Daily Dope (699) 8 Prozent der europäischen Fußballprofis haben nach einer Uefa-Studie auffällige Testosteronwerte. Der Verband warnt davor, „endgültige Schlüsse“ aus den Ergebnissen zu ziehen

Anabole Steroide wirken auch im Fußball leistungs­steigernd – etwa bei Kraft und Schnelligkeit. Außerdem verkürzen sie Regenerationszeiten

BERLIN dpa/taz | Eine Studie des europäischen Fußballverbands Uefa nährt einem ARD-Bericht zufolge den Verdacht von Dopingmanipulationen im internationalen Spitzenfußball. Bei 7,7 Prozent der 879 Spieler, deren Urinproben untersucht wurden, seien demnach auffällige Testosteronwerte gemessen worden. In diesen Fälle könnte Doping mit anabolen Steroiden möglich gewesen sein, hieß es. Die Uefa betonte indes, aus der Studie könne man keine endgültigen Schlüsse ziehen. Konsequenzen drohen den Profis nicht, da die Proben anonymisiert waren.

Insgesamt wurden 4.195 Urinproben aus den Jahren 2008 bis 2013 untersucht. Die verdächtigen Profis kommen aus den besten Ligen Europas. Denn 62,9 Prozent der Proben stammen von Champions-League-Teilnehmern. Auch bei den Europameisterschaften 2008 und 2012 war man aktiv. Zudem wurden 82 Prozent der Proben bei Teams der größten zehn Fußballverbände vorgenommen.

Die Dopingredaktion der ARD sowie der britischen Zeitung Sunday Times haben nun die Studie von Experten bewerten lassen. Der Forscher Julien Baker von der University of the West of Scotland sagt: „Wenn die Ergebnisse korrekt sind, ist das sehr alarmierend. Denn es würde zeigen, dass in einigen der größten europäischen Wettbewerbe Steroidmissbrauch betrieben wird.“ Anabole Steroide können auch im Fußball zu Leistungssteigerung beitragen, etwa bei Kraft und Schnelligkeit, außerdem können sie helfen, Regenerationszeiten zu verkürzen.

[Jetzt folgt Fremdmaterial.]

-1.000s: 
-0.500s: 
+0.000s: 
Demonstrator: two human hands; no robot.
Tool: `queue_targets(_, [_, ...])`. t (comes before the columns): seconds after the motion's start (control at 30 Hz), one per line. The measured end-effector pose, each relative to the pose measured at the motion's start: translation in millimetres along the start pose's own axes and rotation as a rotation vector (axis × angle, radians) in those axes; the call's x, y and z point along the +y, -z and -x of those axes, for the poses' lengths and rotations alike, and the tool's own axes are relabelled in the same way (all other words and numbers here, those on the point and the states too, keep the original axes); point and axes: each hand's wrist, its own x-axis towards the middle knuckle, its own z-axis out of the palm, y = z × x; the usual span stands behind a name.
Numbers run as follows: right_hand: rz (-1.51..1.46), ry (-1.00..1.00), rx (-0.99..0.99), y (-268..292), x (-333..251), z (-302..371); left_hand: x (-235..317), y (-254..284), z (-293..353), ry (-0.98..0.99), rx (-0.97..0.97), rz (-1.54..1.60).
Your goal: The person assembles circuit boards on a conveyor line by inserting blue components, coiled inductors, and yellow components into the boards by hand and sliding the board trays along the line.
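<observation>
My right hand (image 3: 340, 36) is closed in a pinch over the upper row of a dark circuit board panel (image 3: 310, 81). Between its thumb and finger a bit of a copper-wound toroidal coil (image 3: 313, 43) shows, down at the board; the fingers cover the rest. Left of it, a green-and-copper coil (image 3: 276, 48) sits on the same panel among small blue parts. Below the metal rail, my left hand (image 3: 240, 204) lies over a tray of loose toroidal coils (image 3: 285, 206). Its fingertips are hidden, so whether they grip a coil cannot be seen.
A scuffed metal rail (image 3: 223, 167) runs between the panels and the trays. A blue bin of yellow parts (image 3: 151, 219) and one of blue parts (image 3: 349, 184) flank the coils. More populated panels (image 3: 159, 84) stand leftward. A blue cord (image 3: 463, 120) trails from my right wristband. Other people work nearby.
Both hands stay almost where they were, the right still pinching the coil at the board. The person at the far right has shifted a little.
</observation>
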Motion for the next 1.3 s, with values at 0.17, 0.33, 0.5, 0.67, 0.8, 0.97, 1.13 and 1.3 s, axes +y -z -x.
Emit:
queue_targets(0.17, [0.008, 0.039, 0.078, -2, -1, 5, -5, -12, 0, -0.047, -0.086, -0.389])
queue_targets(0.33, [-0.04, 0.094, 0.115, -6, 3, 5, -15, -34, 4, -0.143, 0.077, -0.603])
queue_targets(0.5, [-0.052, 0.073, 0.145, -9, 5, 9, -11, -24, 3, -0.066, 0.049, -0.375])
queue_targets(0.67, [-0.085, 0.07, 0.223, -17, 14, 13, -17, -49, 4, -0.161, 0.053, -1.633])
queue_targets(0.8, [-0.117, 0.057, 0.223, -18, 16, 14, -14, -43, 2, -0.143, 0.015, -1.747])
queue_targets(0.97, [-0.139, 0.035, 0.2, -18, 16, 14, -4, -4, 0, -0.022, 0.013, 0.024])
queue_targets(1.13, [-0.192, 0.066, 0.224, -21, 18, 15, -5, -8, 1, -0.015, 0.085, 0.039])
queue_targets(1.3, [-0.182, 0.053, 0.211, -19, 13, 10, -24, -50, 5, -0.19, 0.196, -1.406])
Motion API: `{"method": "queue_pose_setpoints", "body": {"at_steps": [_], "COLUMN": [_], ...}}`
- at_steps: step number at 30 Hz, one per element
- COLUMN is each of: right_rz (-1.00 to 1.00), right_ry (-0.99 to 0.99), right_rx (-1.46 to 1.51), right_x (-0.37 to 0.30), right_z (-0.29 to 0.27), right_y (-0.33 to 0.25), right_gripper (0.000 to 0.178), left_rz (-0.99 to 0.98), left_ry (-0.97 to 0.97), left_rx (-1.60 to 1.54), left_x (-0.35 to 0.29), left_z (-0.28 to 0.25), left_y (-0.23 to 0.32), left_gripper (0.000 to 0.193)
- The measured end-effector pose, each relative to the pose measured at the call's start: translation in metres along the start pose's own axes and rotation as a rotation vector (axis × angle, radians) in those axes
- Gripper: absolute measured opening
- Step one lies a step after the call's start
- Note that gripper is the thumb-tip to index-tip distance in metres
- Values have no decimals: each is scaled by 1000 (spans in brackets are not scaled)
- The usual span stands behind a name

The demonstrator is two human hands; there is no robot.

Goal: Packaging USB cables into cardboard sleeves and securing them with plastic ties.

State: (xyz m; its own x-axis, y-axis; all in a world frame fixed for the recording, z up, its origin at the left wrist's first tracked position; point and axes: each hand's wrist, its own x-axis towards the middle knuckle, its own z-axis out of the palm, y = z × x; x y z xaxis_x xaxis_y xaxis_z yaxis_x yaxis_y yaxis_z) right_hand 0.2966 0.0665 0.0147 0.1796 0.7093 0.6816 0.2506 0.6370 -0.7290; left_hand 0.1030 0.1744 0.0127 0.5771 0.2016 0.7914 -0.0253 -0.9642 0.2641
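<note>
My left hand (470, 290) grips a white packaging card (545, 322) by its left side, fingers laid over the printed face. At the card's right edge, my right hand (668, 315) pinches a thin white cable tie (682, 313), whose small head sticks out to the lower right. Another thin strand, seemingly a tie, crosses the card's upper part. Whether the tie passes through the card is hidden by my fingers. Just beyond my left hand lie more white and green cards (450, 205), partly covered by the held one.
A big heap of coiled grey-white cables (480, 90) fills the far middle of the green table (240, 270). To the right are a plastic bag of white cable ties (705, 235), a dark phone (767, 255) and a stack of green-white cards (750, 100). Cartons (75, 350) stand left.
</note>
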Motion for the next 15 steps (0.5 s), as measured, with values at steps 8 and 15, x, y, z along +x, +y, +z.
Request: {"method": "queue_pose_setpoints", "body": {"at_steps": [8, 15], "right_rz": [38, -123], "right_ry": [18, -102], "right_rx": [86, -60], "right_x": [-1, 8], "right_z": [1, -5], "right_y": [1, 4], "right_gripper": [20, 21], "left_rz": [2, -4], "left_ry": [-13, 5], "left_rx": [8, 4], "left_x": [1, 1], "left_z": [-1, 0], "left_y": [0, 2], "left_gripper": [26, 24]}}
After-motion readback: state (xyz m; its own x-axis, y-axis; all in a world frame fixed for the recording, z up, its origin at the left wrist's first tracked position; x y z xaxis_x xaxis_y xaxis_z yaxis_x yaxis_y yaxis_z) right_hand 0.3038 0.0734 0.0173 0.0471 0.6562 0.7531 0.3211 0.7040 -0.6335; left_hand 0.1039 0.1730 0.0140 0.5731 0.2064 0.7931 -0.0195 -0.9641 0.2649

Der deutsche Sportwissenschaftler Perikles Simon warnte hingegen – wie die Uefa – vor voreiligen Schlüssen. Im Gegensatz zum Verband begründete er das aber mit möglichen methodischen Mängeln der Untersuchungen. Die statistische Basis der Studie sei für ihn nicht nachvollziehbar: „Es ist sehr schwierig, zu schlussfolgern, ob das Ganze biologisch zustande kommt oder wirklich durch externe Faktoren.“

Dennoch hat der Verband inzwischen ein erweitertes Testsystem eingeführt, das er jüngst als das „größte Antidopingprogramm in der Geschichte des europäischen Fußballs“ bezeichnet hat. Wie es vor allem in der Leichtathletik und beim Radsport vorgemacht wurde, will die Uefa mithilfe des Biologischen Passes über einen längeren Zeitraum die Blut- und Urinwerte eines Spielers dokumentieren. Das Programm wurde mit der Saison 2015/2016 gestartet. Steroidprofile werden dabei auch gesondert ausgewertet – möglicherweise eine Konsequenz der eigenen Untersuchungsergebnisse.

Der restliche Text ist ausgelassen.